TASK PROMPT: Among the entries below, copy every line that carries the word "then".

(EXTRACTED RECORDS begins)

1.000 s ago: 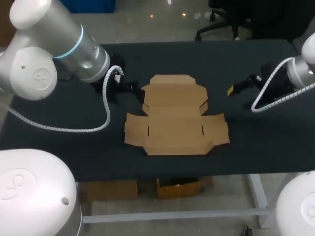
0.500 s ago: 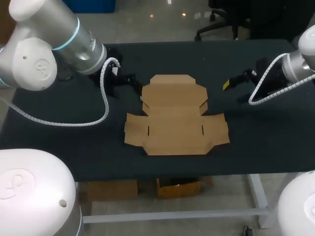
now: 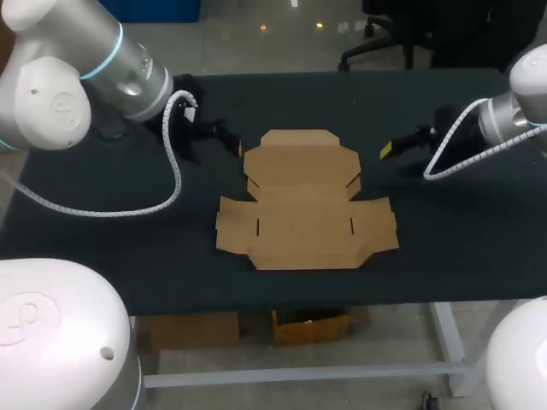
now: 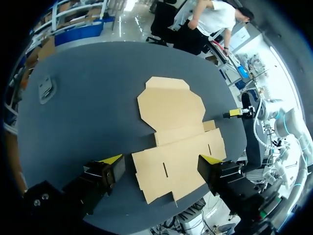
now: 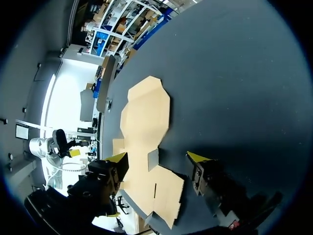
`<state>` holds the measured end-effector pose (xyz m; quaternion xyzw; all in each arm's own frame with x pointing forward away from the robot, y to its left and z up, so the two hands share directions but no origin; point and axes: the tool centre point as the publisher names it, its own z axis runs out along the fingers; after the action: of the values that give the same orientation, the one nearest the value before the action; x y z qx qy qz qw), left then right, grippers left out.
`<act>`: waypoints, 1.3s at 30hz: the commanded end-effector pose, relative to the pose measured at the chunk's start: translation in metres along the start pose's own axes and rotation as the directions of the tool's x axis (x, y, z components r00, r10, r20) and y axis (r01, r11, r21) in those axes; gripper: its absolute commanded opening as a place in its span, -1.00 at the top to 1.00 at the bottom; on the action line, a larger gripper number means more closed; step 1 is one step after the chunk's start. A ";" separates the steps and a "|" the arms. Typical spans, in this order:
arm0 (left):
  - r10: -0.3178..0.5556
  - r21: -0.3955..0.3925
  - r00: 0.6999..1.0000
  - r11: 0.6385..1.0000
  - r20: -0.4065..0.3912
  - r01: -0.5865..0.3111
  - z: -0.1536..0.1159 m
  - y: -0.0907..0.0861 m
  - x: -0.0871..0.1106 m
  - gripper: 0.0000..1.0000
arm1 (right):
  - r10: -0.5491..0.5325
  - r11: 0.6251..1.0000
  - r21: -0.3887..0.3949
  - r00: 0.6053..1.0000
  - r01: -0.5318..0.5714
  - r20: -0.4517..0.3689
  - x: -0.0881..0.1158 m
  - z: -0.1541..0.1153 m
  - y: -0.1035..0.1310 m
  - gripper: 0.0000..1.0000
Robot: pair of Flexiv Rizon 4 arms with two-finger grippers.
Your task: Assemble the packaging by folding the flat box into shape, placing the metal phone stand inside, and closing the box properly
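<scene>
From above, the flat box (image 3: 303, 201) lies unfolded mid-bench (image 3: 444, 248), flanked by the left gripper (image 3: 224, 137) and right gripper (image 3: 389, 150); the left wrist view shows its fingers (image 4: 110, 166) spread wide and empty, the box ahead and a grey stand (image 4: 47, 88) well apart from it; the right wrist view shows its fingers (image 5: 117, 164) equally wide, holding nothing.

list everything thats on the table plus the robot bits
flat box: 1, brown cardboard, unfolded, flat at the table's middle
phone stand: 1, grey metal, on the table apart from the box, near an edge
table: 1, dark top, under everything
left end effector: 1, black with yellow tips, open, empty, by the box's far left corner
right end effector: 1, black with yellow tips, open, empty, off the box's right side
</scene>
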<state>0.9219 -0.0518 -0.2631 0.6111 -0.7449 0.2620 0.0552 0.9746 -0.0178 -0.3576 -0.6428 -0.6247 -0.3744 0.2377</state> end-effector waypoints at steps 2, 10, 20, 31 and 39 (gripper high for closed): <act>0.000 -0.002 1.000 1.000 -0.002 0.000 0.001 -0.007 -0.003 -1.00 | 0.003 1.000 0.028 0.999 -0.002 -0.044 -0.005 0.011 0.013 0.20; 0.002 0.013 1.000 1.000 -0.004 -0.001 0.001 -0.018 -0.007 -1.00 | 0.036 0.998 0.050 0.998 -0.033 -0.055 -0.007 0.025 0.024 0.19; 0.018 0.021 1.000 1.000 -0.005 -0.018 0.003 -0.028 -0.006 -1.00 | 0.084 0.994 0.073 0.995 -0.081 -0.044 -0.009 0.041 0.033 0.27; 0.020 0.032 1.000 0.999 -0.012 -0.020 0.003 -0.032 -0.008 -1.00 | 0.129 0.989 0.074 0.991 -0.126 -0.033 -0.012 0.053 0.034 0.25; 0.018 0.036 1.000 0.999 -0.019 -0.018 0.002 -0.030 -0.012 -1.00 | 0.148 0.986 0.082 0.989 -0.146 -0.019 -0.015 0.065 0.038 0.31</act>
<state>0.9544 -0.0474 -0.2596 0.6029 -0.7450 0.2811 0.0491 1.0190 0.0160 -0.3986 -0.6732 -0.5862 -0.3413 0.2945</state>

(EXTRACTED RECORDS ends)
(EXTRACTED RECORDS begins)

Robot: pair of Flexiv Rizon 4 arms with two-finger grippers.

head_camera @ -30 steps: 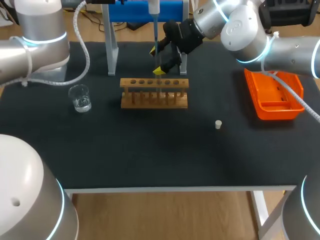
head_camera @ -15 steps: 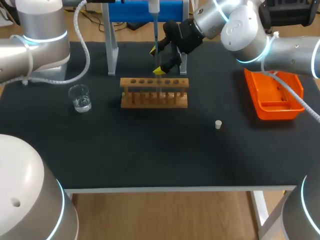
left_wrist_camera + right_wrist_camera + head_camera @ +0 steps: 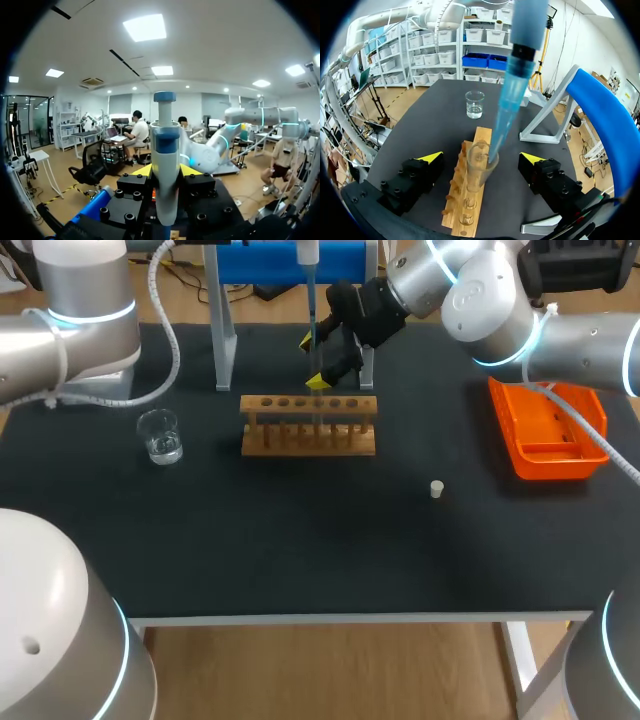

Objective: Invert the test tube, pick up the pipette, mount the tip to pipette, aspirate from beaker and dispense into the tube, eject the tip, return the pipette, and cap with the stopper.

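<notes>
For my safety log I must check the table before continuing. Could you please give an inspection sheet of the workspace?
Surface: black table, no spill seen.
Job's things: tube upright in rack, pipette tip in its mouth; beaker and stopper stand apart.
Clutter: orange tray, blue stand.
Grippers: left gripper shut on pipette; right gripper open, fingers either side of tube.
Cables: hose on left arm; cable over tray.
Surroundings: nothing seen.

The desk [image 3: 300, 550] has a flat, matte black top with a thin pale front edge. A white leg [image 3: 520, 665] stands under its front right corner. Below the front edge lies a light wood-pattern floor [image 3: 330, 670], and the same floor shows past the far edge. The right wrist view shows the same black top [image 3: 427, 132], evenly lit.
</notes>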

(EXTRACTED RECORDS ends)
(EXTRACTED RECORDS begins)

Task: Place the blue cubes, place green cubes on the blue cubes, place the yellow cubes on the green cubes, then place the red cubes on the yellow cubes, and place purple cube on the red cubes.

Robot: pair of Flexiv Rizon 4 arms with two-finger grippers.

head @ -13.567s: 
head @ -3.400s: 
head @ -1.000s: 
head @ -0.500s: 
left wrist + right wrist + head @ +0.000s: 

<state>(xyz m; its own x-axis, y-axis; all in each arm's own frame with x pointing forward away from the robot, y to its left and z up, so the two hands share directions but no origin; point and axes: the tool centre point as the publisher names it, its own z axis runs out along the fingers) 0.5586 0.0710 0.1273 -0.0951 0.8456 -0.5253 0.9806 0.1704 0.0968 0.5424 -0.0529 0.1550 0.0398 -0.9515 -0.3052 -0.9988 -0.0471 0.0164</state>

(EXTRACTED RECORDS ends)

RESPONSE BELOW:
`<state>` holds the measured end-effector pose (xyz m; quaternion xyzw; all in each arm's own frame with x pointing forward away from the robot, y to its left and z up, so the two hands share directions but no origin; point and axes: the tool centre point as the publisher names it, its own z axis runs out along the fingers; after the action: of the values that give the same orientation, the one nearest the value before the action; x y z qx qy qz qw), left then right, grippers left out.
Task: Place the blue cubes, place green cubes on the blue cubes, place the yellow cubes on the green cubes, then place the red cubes on the yellow cubes, and place purple cube on the red cubes.

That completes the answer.